→ What you should do
Across the records below, count every line that contains the string "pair", then report the count alone.

→ Data to examine
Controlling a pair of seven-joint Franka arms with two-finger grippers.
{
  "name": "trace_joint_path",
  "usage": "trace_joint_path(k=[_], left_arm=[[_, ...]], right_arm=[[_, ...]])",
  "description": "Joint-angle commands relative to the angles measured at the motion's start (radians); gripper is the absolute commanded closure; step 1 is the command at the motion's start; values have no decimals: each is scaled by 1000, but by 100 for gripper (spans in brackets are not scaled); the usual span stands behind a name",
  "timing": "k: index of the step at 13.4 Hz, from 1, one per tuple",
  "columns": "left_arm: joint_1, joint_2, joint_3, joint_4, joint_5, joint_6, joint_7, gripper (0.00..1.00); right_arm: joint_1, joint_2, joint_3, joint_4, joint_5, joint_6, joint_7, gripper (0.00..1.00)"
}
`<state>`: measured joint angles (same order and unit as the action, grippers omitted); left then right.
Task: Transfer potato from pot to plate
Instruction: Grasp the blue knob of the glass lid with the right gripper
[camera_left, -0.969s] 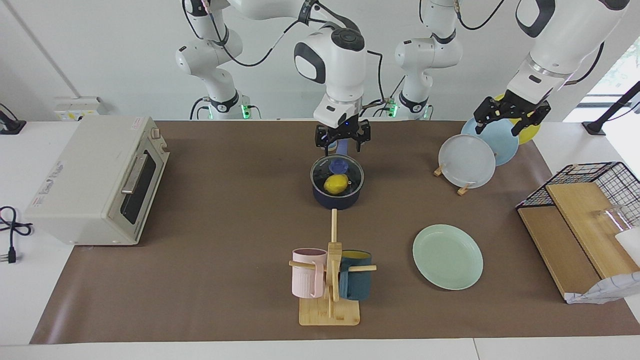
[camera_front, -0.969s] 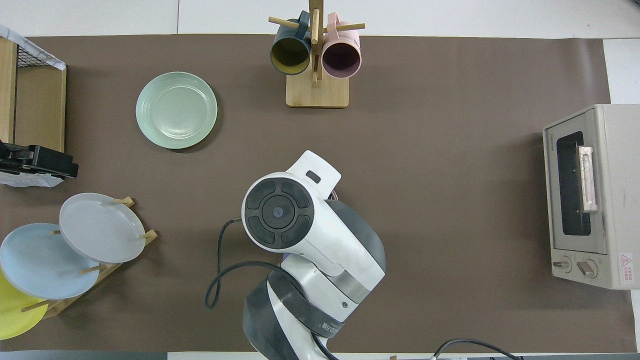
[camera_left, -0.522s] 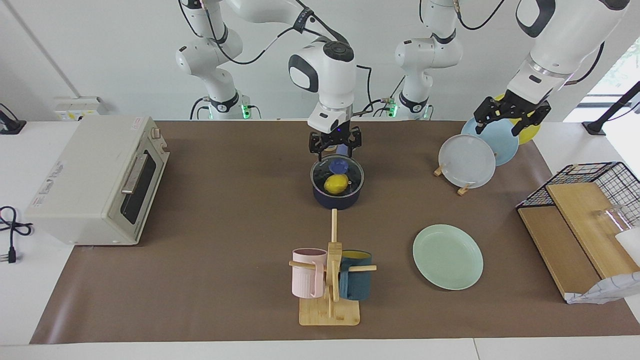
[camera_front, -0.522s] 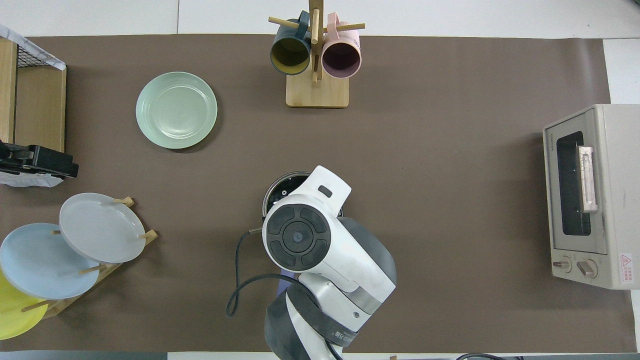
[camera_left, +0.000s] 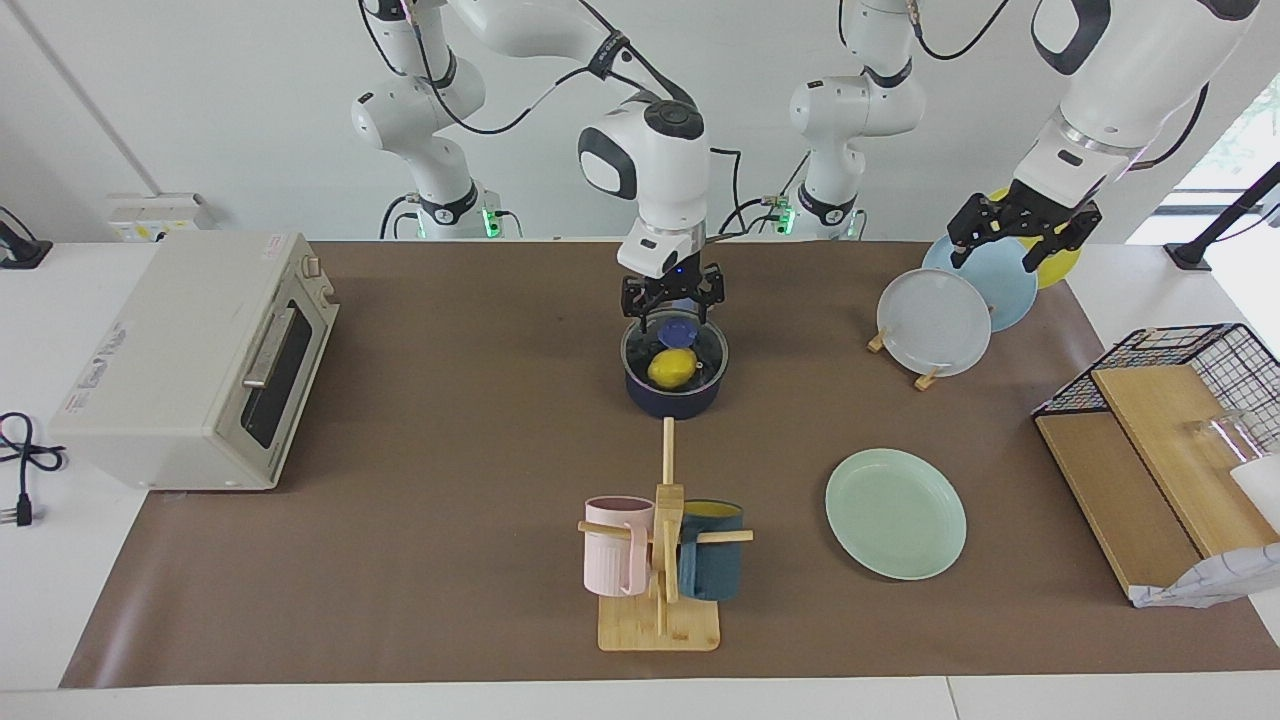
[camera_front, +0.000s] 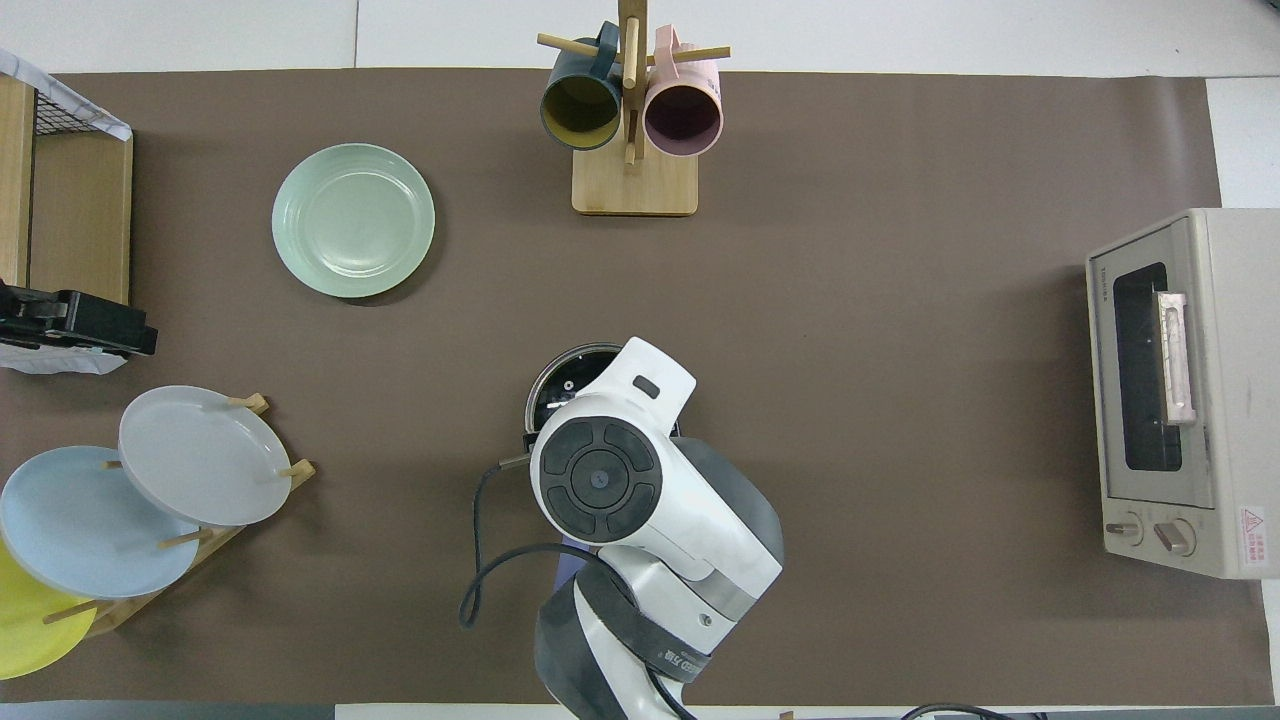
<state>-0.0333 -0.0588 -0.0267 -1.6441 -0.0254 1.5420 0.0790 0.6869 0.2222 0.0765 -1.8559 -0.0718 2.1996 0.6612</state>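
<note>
The yellow potato (camera_left: 672, 368) lies in the dark navy pot (camera_left: 675, 398) at mid-table, under a clear glass lid with a blue knob (camera_left: 678, 328). The pot's blue handle (camera_left: 684, 296) points toward the robots. My right gripper (camera_left: 672, 300) hangs open just above the lid knob, not touching it. In the overhead view my right arm covers most of the pot (camera_front: 558, 378) and hides the potato. The mint-green plate (camera_left: 896, 513) (camera_front: 353, 220) lies empty, farther from the robots, toward the left arm's end. My left gripper (camera_left: 1022, 240) (camera_front: 75, 320) waits open over the plate rack.
A mug tree (camera_left: 660, 570) with a pink and a dark teal mug stands farther out than the pot. A rack with grey, blue and yellow plates (camera_left: 935, 322) is at the left arm's end, beside a wire basket (camera_left: 1180, 370). A toaster oven (camera_left: 190, 360) stands at the right arm's end.
My right gripper has come down and shifted slightly over the pot's lid knob. The left arm, the pot and the potato have not moved.
</note>
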Motion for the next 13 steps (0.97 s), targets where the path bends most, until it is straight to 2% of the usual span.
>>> trace_joint_path(k=[1, 12, 13], left_arm=[[12, -23, -9, -19, 18, -5, 2, 0], [9, -23, -10, -19, 18, -5, 2, 0], [6, -23, -10, -19, 18, -5, 4, 0]], right_arm=[[0, 18, 0, -8, -40, 37, -5, 0], [-3, 43, 2, 14, -68, 54, -3, 1], [-1, 43, 2, 14, -68, 54, -2, 5]])
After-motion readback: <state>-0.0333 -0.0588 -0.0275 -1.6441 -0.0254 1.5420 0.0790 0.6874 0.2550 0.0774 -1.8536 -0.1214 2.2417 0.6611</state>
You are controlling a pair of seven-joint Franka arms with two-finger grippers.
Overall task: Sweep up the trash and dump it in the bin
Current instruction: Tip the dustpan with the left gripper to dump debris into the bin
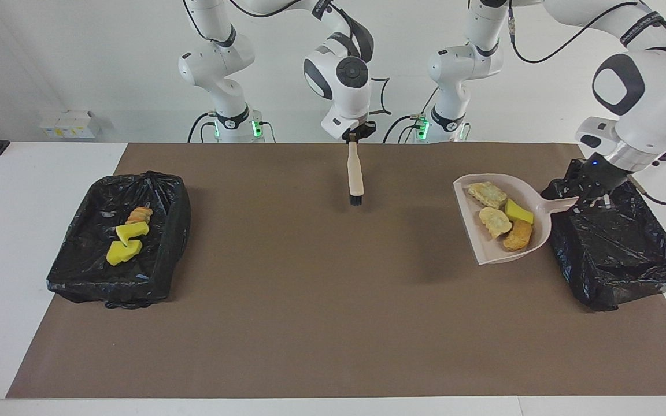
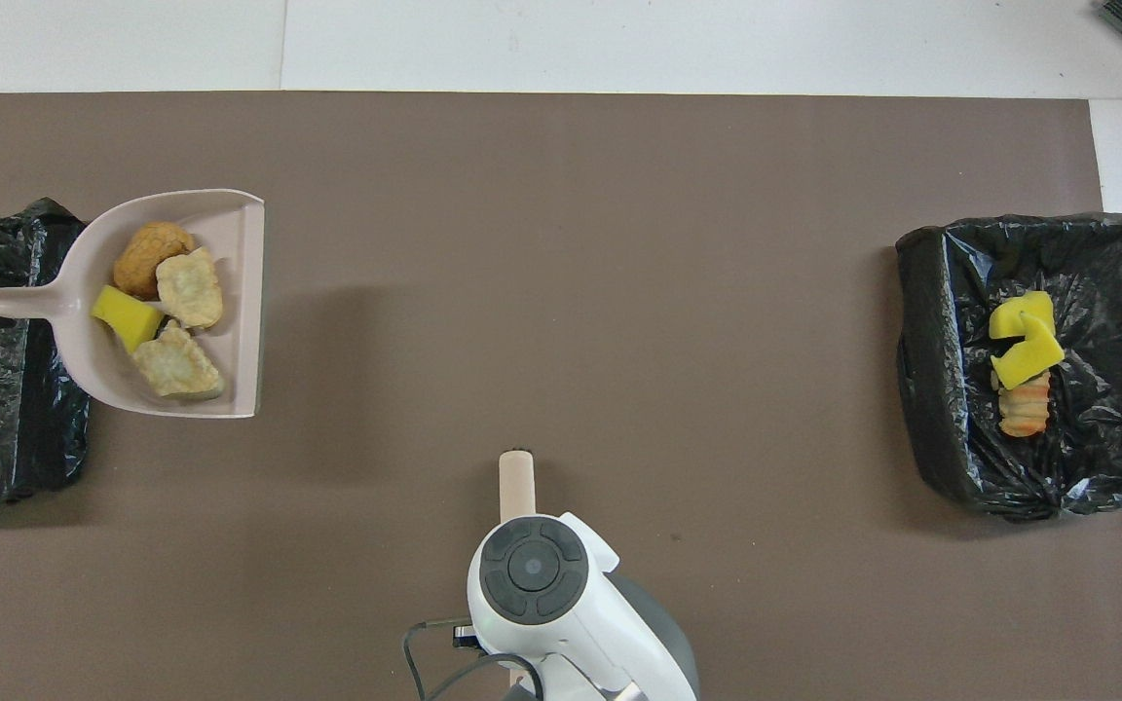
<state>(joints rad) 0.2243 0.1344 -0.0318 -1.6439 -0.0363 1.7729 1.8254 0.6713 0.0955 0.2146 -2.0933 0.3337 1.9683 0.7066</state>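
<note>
— Any writing, label, brand or number you can read anywhere?

— None that can be read. There is some lettering on a band round the left arm, up above the left gripper [image 1: 586, 193], but it is too small to make out.

— Nothing on the things the grippers hold?

— No. The dustpan [image 1: 486, 251] held out from the left gripper and the brush [image 1: 355, 173] hanging under the right gripper [image 1: 353, 136] both look plain, with no print or sign.
</note>
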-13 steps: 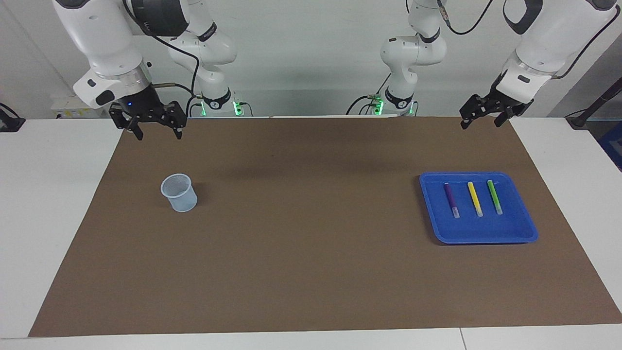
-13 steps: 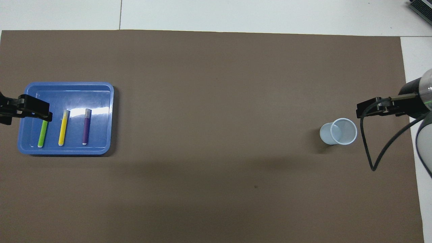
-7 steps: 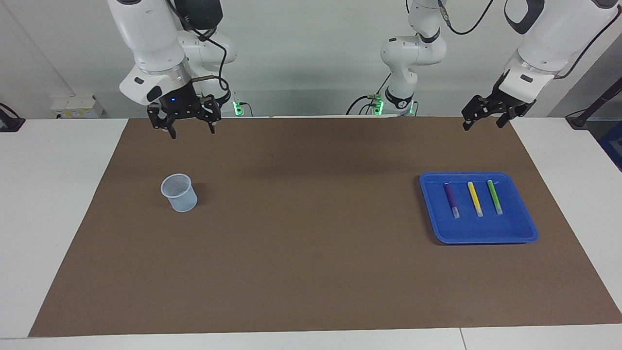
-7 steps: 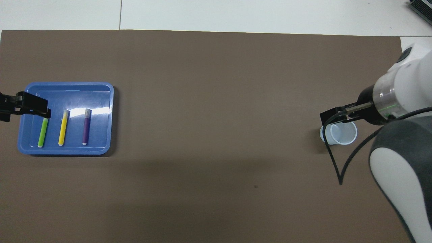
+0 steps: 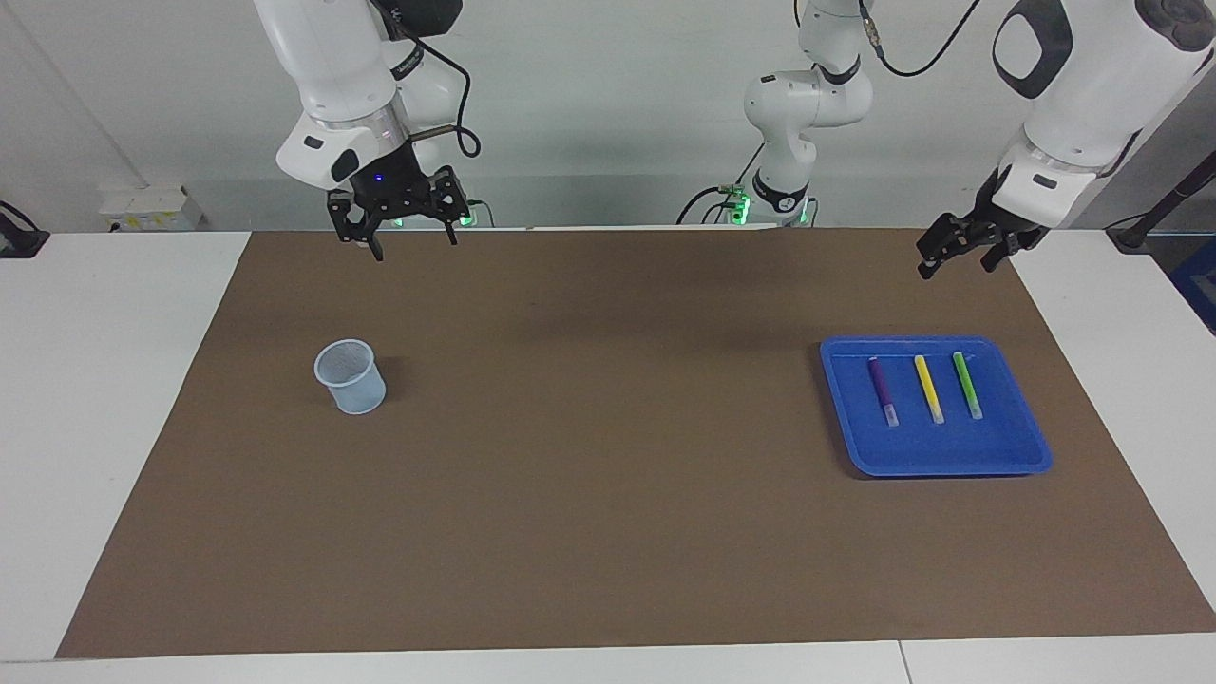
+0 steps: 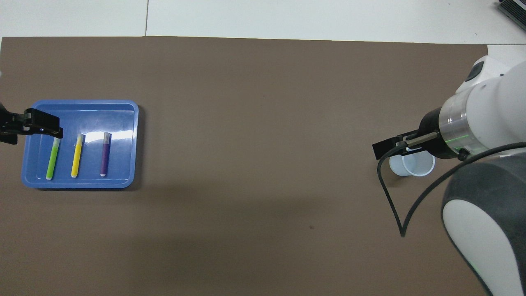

→ Response box
2